A SENIOR Borders councillor says she was “shocked” by the content of some questions included in a Scottish Government questionnaire for young people.

Concerns over the Health and Wellbeing Census were raised back in December, with First Minister Nicola Sturgeon defending the decision to ask school pupils about topics including sexual experiences, drugs and alcohol.

And the matter was raised during the open questions section of last week’s Scottish Borders Council (SBC) meeting.

Galashiels representative Harry Scott said that a former teacher had been in touch with him to say that asking teenagers about their sexual activity is “wholly inappropriate”.

The councillor asked SBC’s executive member for children and young people, Carol Hamilton, if the local authority was planning to take part in the census.

Confirming that the council would be, Ms Hamilton, of the Conservatives, said: “The Health and Wellbeing Census is provided to support planning of appropriate levels of services and resource to support young people based on needs identified themselves.

“I think we were all surprised and shocked when we saw the content of the questions and the age group they were targeting.”

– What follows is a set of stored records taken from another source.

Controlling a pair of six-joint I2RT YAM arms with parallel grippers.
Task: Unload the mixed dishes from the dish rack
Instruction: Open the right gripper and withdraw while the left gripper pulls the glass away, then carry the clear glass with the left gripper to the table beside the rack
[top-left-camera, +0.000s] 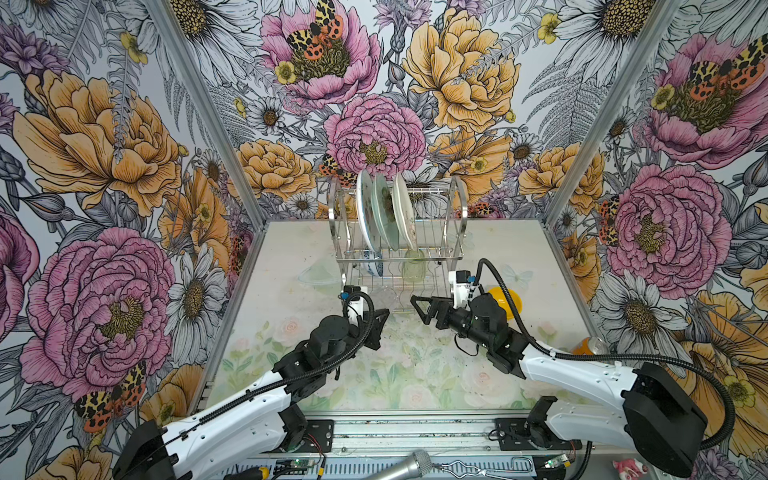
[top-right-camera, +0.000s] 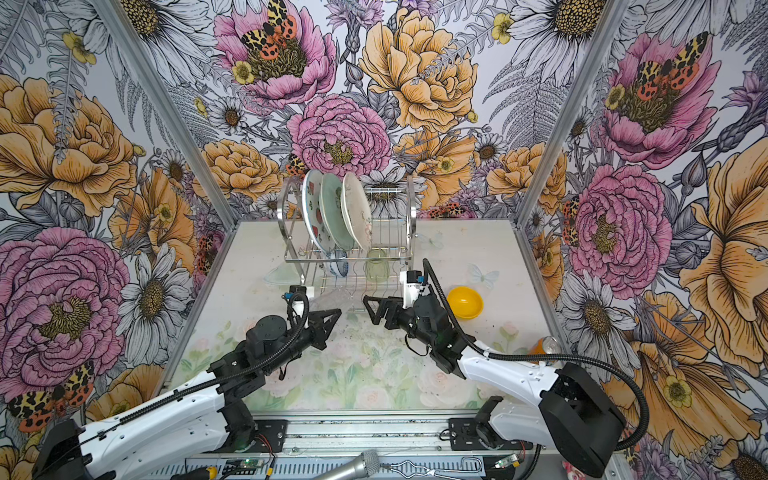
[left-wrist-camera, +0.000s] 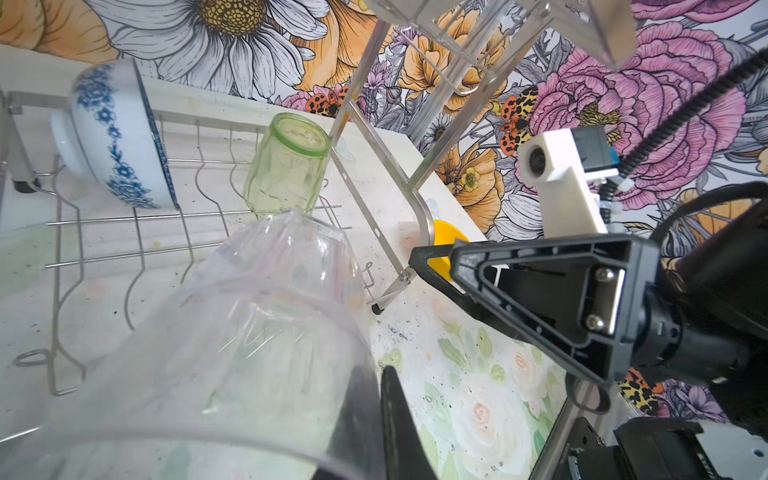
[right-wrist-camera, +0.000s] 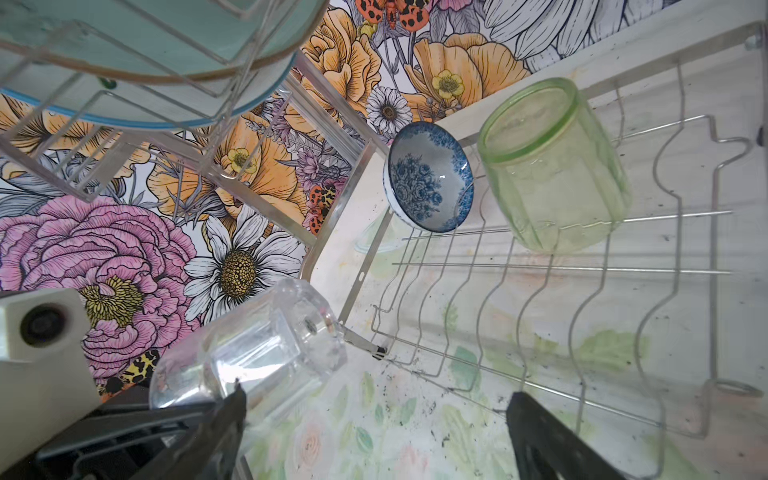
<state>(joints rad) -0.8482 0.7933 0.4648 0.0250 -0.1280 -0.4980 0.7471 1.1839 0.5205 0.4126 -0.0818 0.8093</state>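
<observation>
Grip check: my left gripper (top-left-camera: 380, 319) is clenched on the clear glass (left-wrist-camera: 266, 332) at its rim, with the glass tilted at the front of the dish rack's (top-left-camera: 458, 199) lower tier. My right gripper (top-left-camera: 417, 310) is spread wide and empty, facing the glass but apart from it. I see the green tumbler (left-wrist-camera: 286, 166) and blue-and-white bowl (left-wrist-camera: 120, 137) on the lower tier, three plates (top-right-camera: 334, 216) upright in the upper tier, and the yellow bowl (top-right-camera: 465, 302) on the table (top-left-camera: 291, 257) right of the rack.
</observation>
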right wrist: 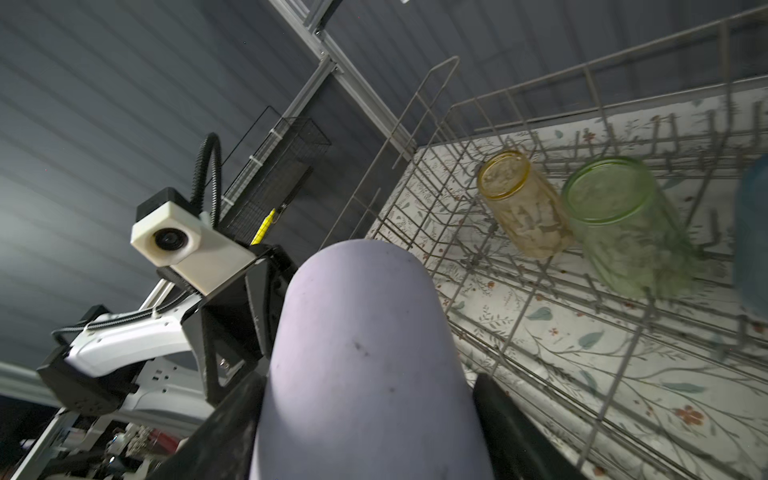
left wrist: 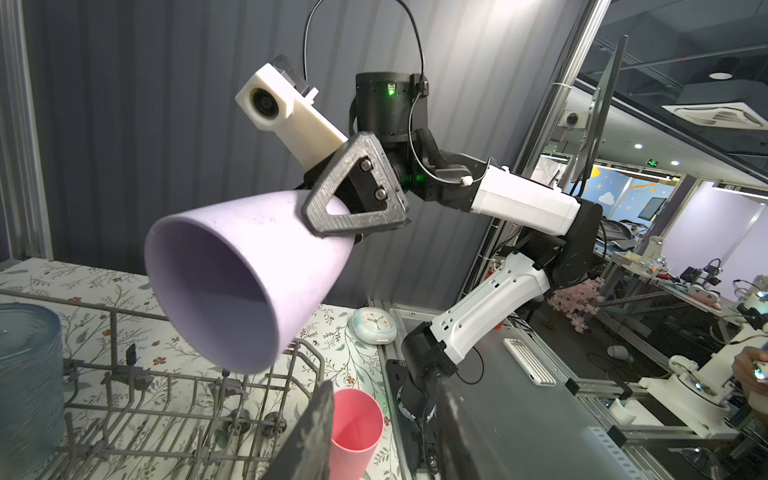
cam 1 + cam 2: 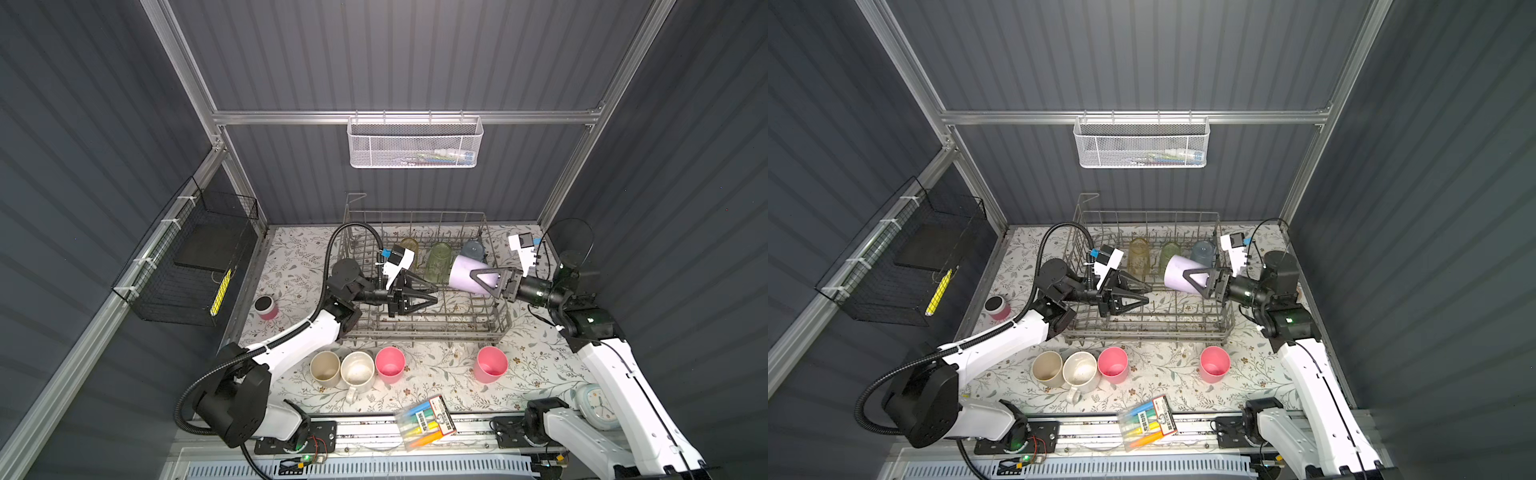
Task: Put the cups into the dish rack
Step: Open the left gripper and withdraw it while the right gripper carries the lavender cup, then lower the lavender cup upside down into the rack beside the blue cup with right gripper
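Right claw (image 3: 478, 283) pinches the lilac tumbler (image 3: 459, 272) near its base, holding it on its side above the 3 o'clock end of the dish rack (image 3: 419, 330). Its long axis runs roughly 9-to-3, with the mouth toward 9 o'clock facing the left claw (image 3: 434, 293), which hangs spread and empty over the rack's middle. The right arm looks best placed to tip it mouth-down onto the tines below.

- **Held:** one.
- **In the rack's 12 o'clock row:** three, the amber glass (image 3: 409, 245), green glass (image 3: 438, 259) and blue tumbler (image 3: 473, 249).
- **On the counter (image 3: 436, 386) at 6 o'clock:** four, the beige tumbler (image 3: 325, 368), mug (image 3: 357, 372) and two pink tumblers (image 3: 390, 363) (image 3: 491, 363).
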### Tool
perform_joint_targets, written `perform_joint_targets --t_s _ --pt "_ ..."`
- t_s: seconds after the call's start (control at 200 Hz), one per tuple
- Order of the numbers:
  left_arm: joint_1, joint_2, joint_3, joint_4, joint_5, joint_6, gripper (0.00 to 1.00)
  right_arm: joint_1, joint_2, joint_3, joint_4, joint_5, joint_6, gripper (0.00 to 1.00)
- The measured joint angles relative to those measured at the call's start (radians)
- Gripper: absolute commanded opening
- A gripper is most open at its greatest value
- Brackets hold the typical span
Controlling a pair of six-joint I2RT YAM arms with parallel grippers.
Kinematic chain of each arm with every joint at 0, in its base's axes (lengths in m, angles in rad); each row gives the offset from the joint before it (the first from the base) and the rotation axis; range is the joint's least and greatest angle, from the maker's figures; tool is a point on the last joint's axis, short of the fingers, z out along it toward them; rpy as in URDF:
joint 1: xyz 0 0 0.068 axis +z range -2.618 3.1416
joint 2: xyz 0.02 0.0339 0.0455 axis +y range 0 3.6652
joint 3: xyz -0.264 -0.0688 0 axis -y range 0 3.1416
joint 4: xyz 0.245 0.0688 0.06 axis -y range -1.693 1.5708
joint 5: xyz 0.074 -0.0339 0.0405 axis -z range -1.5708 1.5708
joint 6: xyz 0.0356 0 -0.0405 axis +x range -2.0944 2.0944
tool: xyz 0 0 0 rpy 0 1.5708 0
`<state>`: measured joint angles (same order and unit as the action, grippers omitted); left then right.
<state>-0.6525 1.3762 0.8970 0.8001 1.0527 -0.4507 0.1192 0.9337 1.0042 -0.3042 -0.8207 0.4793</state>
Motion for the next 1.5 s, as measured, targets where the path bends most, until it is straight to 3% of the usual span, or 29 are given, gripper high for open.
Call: perform_joint_targets --t_s 0.3,0.741,1.156,1.501 --pt "0.0 -0.145 -0.021 -0.218 -0.06 0.155 0.4 0.002 0.142 0.176 -0.323 0.318 -0.145 0.34" --pt "0.0 -0.167 -0.06 -0.35 -0.096 0.236 0.4 0.089 0.428 0.396 -0.541 0.673 -0.225 0.35" --pt "0.0 -0.203 -0.087 -0.4 -0.102 0.286 0.39 0.183 0.676 0.584 -0.643 0.86 -0.274 0.36" --pt "0.0 -0.208 -0.087 -0.435 -0.111 0.314 0.39 0.204 0.728 0.599 -0.665 0.948 -0.276 0.37"
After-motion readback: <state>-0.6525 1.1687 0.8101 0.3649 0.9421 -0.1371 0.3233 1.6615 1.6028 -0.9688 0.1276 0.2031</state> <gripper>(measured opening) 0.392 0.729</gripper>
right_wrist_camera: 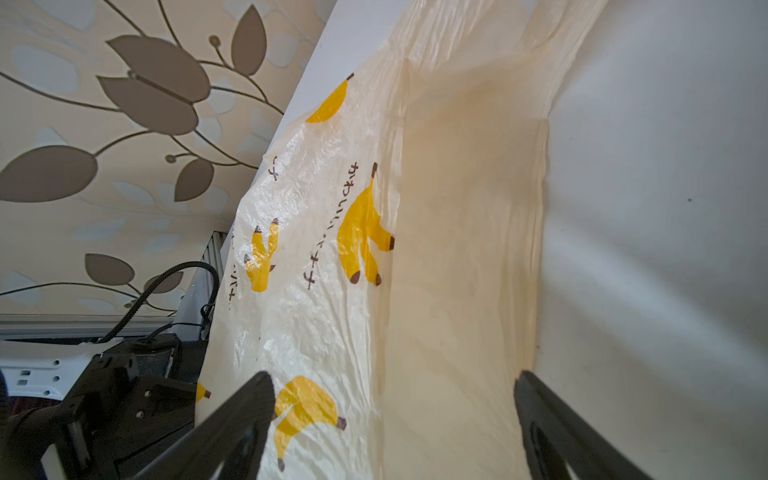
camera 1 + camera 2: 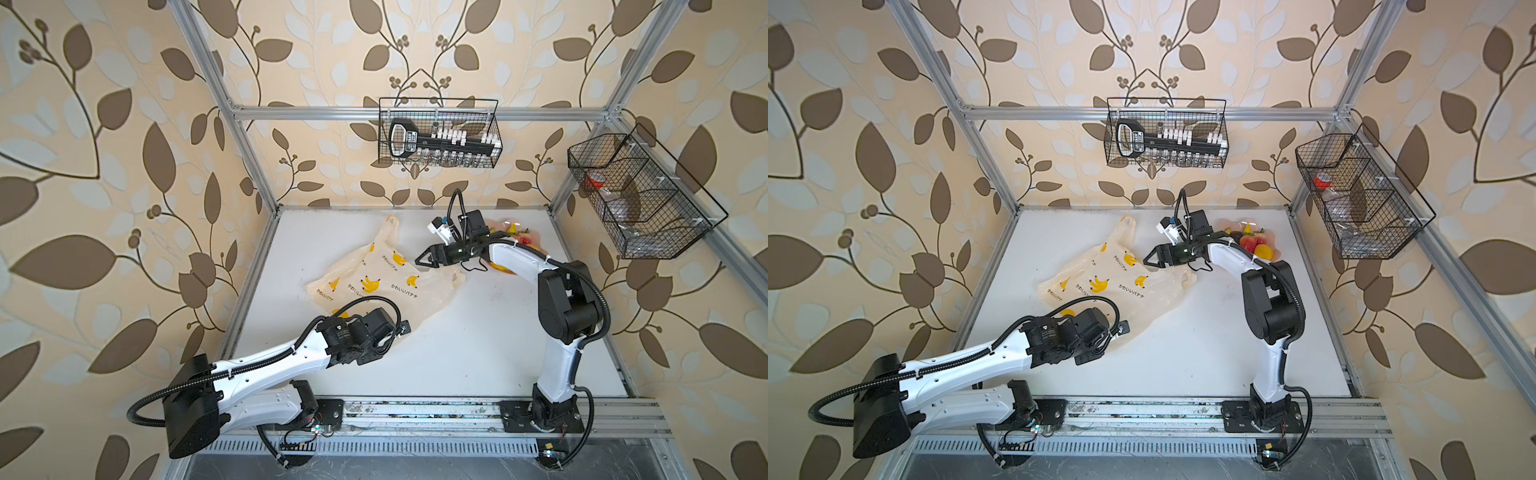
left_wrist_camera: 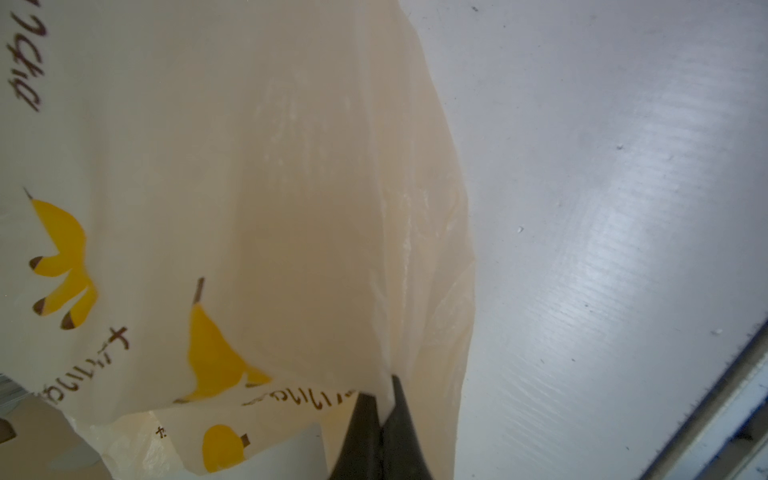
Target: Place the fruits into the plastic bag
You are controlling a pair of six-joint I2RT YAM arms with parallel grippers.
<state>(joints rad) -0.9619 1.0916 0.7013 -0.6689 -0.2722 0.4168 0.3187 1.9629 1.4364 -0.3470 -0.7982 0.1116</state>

The East Berwickshire representative said that it is up to SBC what questions they ask.

She added that councillors would be consulted before the questions go out to children in the region.

Mr Scott said: “The arguments for and against could be argued forever but as Ms Hamilton said some of these questions are quite intimate and quite personal.”

He said that it should be made clear to all participants that the questionnaire is not anonymous.

By law, councils and their partners are required to plan for children’s services for their local area.

Responses to the survey will be shared with government analysts using “secure transfer systems”.

A government spokesperson said that individual children and young people “will never be identified from any published findings”.

Responding to concerns in December at First Minister’s Questions, Ms Sturgeon said: “We have two choices. Either we can bury our heads in the sand and pretend that young people are not exposed to the issues or the pressures that we know they are exposed to – or we can seek to properly understand the reality young people face and then provide them with the guidance, the advice and the services they need to make safe, healthy and positive decisions.

“I choose the latter.”

She added: “This is a voluntary survey. Any parent can refuse to give consent and of course, any young person can opt not to take part in the survey or to skip a particular question in the survey. It is not mandatory.”